_TASK PROMPT_
What is needed here is an exact transcription of the entries that follow.

_Stored data_
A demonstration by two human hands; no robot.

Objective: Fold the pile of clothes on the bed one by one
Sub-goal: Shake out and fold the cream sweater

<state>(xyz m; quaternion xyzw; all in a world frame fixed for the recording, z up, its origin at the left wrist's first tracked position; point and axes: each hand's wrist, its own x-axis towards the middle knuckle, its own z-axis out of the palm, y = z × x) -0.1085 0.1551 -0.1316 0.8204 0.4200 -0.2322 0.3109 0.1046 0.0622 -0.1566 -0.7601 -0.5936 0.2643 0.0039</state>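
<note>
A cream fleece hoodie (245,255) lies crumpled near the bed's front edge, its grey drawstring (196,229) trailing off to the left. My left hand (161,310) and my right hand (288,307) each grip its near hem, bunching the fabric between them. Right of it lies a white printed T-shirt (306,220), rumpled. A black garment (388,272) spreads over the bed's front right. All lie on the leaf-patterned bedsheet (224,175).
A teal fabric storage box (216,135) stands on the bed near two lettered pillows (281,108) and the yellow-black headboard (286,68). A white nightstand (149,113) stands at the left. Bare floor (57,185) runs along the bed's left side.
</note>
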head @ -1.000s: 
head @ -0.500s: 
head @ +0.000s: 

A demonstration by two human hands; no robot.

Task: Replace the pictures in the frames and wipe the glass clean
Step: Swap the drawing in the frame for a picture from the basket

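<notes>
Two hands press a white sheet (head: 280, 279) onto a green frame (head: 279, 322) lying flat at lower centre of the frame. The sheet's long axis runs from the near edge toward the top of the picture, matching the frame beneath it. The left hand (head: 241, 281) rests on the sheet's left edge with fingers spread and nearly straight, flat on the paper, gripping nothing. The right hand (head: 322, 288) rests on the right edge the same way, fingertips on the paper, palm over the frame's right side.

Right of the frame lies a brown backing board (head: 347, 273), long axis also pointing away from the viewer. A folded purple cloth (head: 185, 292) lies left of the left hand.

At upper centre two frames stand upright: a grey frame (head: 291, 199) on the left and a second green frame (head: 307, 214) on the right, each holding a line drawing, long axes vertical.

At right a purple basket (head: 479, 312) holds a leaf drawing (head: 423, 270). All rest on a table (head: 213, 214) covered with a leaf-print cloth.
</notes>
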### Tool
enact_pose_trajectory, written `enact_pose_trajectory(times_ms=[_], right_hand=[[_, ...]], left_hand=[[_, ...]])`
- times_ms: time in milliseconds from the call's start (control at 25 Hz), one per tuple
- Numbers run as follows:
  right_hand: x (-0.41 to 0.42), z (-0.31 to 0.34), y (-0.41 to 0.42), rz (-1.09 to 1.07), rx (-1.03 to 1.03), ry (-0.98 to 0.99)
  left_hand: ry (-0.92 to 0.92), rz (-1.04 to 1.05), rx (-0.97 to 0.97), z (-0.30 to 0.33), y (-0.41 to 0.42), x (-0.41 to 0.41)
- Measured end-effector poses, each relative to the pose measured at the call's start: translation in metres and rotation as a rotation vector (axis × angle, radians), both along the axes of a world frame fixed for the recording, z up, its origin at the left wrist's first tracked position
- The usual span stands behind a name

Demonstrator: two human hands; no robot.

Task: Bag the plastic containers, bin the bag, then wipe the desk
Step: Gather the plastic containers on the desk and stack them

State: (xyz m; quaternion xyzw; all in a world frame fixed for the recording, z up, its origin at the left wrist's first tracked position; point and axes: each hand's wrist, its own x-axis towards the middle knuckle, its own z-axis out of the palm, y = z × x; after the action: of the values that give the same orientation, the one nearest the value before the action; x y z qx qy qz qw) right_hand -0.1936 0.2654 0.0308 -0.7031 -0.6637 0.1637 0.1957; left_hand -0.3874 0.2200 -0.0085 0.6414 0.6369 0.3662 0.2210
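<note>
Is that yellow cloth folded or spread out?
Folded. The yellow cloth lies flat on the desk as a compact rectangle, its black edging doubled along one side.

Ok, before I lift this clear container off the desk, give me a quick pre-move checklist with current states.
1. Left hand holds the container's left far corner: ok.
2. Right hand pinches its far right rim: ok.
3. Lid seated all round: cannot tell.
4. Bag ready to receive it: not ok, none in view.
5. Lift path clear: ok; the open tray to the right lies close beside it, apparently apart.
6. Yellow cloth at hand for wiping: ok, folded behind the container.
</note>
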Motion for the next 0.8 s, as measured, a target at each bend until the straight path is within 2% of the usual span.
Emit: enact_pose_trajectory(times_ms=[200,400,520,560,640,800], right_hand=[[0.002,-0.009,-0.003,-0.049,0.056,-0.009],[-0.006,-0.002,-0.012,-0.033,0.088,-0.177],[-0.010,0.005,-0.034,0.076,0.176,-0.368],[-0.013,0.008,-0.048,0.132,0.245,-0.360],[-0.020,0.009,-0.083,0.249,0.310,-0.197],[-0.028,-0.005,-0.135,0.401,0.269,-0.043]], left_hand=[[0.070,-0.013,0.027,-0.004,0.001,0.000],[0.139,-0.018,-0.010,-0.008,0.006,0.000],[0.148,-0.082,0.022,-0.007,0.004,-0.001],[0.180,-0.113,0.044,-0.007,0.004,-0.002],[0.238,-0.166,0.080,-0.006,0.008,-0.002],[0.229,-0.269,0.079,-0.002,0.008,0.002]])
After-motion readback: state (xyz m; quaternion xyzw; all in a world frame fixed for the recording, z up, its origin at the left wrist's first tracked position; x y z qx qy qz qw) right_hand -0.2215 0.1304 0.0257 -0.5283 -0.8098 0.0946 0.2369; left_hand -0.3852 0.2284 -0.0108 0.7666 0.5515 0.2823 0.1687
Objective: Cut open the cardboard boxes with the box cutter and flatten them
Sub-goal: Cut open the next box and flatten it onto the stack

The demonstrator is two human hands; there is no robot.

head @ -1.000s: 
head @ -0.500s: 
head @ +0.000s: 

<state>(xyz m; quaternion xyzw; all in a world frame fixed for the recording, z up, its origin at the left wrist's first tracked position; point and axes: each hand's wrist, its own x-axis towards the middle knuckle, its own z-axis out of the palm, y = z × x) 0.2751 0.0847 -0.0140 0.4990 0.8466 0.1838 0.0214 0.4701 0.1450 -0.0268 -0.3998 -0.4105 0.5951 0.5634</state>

_TASK OUTPUT_
A demonstration by two human hands; no robot.

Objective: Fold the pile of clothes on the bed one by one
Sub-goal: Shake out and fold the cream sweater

<state>(xyz m; quaternion xyzw; all in a world frame fixed for the recording, z up, its origin at the left wrist's first tracked position; point and axes: each hand's wrist, its own x-axis towards the middle knuckle, its own z-axis out of the palm, y = z × x) -0.1085 0.1551 -0.1316 0.8204 0.4200 -0.2322 0.3109 0.1046 0.0622 -0.1566 -0.7601 -0.5936 0.2643 0.0039</state>
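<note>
A cream fleece hoodie (245,255) lies crumpled near the bed's front edge, its grey drawstring (196,229) trailing off to the left. My left hand (161,310) and my right hand (288,307) each grip its near hem, bunching the fabric between them. Right of it lies a white printed T-shirt (306,220), rumpled. A black garment (388,272) spreads over the bed's front right. All lie on the leaf-patterned bedsheet (224,175).
A teal fabric storage box (216,135) stands on the bed near two lettered pillows (281,108) and the yellow-black headboard (286,68). A white nightstand (149,113) stands at the left. Bare floor (57,185) runs along the bed's left side.
</note>
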head @ -1.000s: 
head @ -0.500s: 
head @ +0.000s: 

A demonstration by two human hands; no robot.

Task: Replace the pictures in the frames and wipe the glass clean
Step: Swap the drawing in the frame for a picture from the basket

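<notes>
Two hands press a white sheet (head: 280, 279) onto a green frame (head: 279, 322) lying flat at lower centre of the frame. The sheet's long axis runs from the near edge toward the top of the picture, matching the frame beneath it. The left hand (head: 241, 281) rests on the sheet's left edge with fingers spread and nearly straight, flat on the paper, gripping nothing. The right hand (head: 322, 288) rests on the right edge the same way, fingertips on the paper, palm over the frame's right side.

Right of the frame lies a brown backing board (head: 347, 273), long axis also pointing away from the viewer. A folded purple cloth (head: 185, 292) lies left of the left hand.

At upper centre two frames stand upright: a grey frame (head: 291, 199) on the left and a second green frame (head: 307, 214) on the right, each holding a line drawing, long axes vertical.

At right a purple basket (head: 479, 312) holds a leaf drawing (head: 423, 270). All rest on a table (head: 213, 214) covered with a leaf-print cloth.
</notes>
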### Tool
enact_pose_trajectory, written `enact_pose_trajectory(times_ms=[_], right_hand=[[_, ...]], left_hand=[[_, ...]])`
- times_ms: time in milliseconds from the call's start (control at 25 Hz), one per tuple
- Numbers run as follows:
  right_hand: x (-0.41 to 0.42), z (-0.31 to 0.34), y (-0.41 to 0.42), rz (-1.09 to 1.07), rx (-1.03 to 1.03), ry (-0.98 to 0.99)
  left_hand: ry (-0.92 to 0.92), rz (-1.04 to 1.05), rx (-0.97 to 0.97), z (-0.30 to 0.33), y (-0.41 to 0.42), x (-0.41 to 0.41)
- Measured end-effector poses, each relative to the pose measured at the call's start: translation in metres and rotation as a rotation vector (axis × angle, radians), both along the axes of a world frame fixed for the recording, z up, its origin at the left wrist's first tracked position
- The usual span stands behind a name

Demonstrator: two human hands; no robot.

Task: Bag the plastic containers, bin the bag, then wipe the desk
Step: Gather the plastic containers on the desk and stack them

State: (xyz m; quaternion xyzw; all in a world frame fixed for the recording, z up, its origin at the left wrist's first tracked position; point and axes: each hand's wrist, its own x-axis towards the middle knuckle, its own z-axis out of the palm, y = z × x; after the action: of the values that give the same orientation, the one nearest the value before the action; x y z qx qy qz qw) right_hand -0.1936 0.2654 0.0308 -0.7031 -0.6637 0.1637 0.1957; left_hand -0.3874 0.2200 -0.0085 0.6414 0.6369 0.3662 0.2210
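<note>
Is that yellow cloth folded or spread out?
Folded. The yellow cloth lies flat on the desk as a compact rectangle, its black edging doubled along one side.

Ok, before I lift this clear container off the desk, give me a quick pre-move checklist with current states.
1. Left hand holds the container's left far corner: ok.
2. Right hand pinches its far right rim: ok.
3. Lid seated all round: cannot tell.
4. Bag ready to receive it: not ok, none in view.
5. Lift path clear: ok; the open tray to the right lies close beside it, apparently apart.
6. Yellow cloth at hand for wiping: ok, folded behind the container.
</note>
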Motion for the next 0.8 s, as measured, a target at each bend until the straight path is within 2% of the usual span.
Emit: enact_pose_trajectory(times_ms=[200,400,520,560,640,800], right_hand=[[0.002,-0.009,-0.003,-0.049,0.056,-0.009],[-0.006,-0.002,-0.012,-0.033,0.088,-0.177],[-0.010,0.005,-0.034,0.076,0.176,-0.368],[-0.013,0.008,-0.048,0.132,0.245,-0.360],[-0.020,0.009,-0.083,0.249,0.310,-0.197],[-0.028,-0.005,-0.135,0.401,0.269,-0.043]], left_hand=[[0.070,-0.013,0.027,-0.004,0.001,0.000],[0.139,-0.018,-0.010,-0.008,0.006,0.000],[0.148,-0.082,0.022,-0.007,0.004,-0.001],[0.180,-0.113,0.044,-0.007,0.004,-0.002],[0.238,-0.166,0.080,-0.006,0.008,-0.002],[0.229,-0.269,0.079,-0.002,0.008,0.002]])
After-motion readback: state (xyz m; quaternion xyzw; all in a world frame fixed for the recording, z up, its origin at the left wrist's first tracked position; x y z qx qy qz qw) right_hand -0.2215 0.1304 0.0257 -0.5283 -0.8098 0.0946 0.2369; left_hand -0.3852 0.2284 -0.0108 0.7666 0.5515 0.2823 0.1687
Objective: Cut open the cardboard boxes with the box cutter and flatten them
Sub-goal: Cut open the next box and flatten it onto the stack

The demonstrator is two human hands; there is no robot.

head @ -1.000s: 
head @ -0.500s: 
head @ +0.000s: 

<state>(xyz m; quaternion xyzw; all in a world frame fixed for the recording, z up, its origin at the left wrist's first tracked position; point and axes: each hand's wrist, its own x-axis towards the middle knuckle, its own z-axis out of the palm, y = z × x) 0.2751 0.0847 -0.0140 0.4990 0.8466 0.1838 0.0214 0.4701 0.1450 -0.0268 -0.3998 -0.4105 0.5951 0.5634</state>

That concludes the answer.